Exercise requirements:
After locating the line that contains "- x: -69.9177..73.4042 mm" in the data below, set down exactly that line and each one after it through the line that contains "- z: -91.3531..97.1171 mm", and nothing more.

Data extract:
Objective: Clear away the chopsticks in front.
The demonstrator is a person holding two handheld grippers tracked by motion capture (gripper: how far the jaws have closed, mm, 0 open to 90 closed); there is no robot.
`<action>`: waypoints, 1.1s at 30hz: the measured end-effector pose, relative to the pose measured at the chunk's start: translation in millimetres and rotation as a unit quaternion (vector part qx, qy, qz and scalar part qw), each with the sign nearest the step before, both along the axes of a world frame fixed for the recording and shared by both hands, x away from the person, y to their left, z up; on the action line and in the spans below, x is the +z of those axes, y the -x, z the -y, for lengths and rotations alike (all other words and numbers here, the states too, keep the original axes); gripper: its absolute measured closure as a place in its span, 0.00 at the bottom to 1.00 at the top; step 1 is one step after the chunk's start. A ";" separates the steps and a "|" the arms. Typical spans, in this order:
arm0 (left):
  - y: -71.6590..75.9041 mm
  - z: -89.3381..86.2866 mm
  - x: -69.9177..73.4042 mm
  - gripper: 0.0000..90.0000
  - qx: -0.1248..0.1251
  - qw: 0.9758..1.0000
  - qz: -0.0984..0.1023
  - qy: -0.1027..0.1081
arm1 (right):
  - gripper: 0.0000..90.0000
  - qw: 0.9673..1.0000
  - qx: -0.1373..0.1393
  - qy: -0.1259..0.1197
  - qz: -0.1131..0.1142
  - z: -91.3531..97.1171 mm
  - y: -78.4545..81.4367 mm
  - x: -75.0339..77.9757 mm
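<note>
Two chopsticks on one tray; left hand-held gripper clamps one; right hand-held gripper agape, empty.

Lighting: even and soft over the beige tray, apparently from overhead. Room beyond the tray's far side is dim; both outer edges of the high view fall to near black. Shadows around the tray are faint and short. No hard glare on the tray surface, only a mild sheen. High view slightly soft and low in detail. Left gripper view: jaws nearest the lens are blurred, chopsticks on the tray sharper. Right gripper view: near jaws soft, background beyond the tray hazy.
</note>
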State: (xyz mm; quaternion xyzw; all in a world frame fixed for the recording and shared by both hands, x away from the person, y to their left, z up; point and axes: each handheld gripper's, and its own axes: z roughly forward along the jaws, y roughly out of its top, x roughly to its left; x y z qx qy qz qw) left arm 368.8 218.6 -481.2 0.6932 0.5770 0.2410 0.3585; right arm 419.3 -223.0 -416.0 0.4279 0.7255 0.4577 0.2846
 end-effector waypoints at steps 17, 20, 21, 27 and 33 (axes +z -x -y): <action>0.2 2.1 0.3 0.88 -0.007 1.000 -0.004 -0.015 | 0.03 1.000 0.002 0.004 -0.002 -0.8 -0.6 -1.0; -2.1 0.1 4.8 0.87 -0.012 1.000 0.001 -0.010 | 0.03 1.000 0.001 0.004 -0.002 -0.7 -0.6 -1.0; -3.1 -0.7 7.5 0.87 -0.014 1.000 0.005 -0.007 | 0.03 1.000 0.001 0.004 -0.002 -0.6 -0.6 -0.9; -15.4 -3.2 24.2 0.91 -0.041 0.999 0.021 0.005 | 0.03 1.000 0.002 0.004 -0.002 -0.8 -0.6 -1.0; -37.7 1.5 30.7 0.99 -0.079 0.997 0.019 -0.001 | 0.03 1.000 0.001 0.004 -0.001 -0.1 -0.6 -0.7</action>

Finished exercise:
  - x: -69.9177..73.4042 mm
  - gripper: 0.0000..90.0000
  - qx: -0.1248..0.1251
  - qw: 0.9758..1.0000
  - qz: -0.0984..0.1023
  - qy: -0.1027..0.1081
arm1 (right):
  - gripper: 0.0000..90.0000
  - qw: 0.9673..1.0000
  - qx: -0.1373..0.1393
  - qy: -0.1259..0.1197
  - qz: -0.1131..0.1142
  - z: -91.3531..97.1171 mm

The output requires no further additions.